Yesterday my run increased to 2×3 mins and 2x 4 mins with walks in between. I found it tough going! I didn’t stop. But it was the nearest I have been to not completing the schedule. Today- it hurts! I’m stretching like I’m an elastic band! Tomorrow- I try it again. 

I’m also hurting because last weekend I was burgled. I’m hurting because unwanted visitors came into my home, messed it up and stole my things. I’m hurting because I feel scared to leave my home, but also scared to come back home in case I don’t like what I find. I’m hurting because the insurance company won’t pay out for any losses and I can’t afford to replace what I want to replace. I’m hurting because intruders have been in my bedroom and gone through all my personal things. 

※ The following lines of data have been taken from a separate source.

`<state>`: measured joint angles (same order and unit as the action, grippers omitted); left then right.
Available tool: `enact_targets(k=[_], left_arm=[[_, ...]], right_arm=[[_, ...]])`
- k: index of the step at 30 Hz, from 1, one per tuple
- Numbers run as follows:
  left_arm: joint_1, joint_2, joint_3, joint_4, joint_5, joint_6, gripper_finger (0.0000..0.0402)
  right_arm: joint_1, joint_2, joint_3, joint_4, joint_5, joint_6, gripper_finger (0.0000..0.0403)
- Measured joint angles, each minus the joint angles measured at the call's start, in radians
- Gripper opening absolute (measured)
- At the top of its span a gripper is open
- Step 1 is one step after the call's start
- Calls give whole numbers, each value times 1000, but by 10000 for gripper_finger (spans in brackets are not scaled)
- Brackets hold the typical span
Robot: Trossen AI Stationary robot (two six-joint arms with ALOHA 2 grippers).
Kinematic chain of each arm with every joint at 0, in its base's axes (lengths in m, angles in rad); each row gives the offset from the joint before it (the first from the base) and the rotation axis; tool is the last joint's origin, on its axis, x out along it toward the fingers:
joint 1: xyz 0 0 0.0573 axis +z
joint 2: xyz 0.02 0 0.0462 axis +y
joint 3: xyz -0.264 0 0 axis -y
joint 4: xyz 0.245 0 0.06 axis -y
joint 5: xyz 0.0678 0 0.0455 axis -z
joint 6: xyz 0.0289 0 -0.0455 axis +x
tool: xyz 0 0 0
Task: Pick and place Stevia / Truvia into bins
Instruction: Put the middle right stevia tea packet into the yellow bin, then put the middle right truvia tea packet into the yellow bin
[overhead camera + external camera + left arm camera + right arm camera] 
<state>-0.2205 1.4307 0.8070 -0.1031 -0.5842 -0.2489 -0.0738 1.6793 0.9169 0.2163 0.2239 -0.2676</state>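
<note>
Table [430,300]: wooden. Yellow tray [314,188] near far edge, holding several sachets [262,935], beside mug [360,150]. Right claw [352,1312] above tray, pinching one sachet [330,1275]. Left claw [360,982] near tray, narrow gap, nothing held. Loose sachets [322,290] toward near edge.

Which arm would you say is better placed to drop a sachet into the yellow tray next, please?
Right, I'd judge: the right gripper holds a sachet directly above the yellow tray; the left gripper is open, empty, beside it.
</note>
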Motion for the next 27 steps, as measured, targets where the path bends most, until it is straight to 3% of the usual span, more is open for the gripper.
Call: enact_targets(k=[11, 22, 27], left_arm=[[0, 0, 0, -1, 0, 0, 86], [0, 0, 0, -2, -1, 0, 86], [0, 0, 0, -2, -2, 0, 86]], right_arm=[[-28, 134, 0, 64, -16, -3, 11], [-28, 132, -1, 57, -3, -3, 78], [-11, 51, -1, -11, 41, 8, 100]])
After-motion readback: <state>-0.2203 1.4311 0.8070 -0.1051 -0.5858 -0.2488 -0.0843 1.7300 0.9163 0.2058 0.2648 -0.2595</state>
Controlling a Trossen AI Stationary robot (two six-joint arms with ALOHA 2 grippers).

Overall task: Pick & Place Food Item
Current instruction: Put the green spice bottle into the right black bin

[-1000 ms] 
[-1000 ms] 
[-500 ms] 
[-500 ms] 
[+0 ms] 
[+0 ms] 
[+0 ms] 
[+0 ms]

It also hurts- because I was doing so well. My house was becoming a much safer place for me. I was choosing to spend more time in it. I even managed a bath in it. I was allowing myself to lock myself in. And I now feel like ive fallen off the ladder again. Today- I need to try again. 

I feel like the wind has been taken out of my sails. Not helped by things at work getting awkwardly tricky. Sometimes things knock you when you’re down. 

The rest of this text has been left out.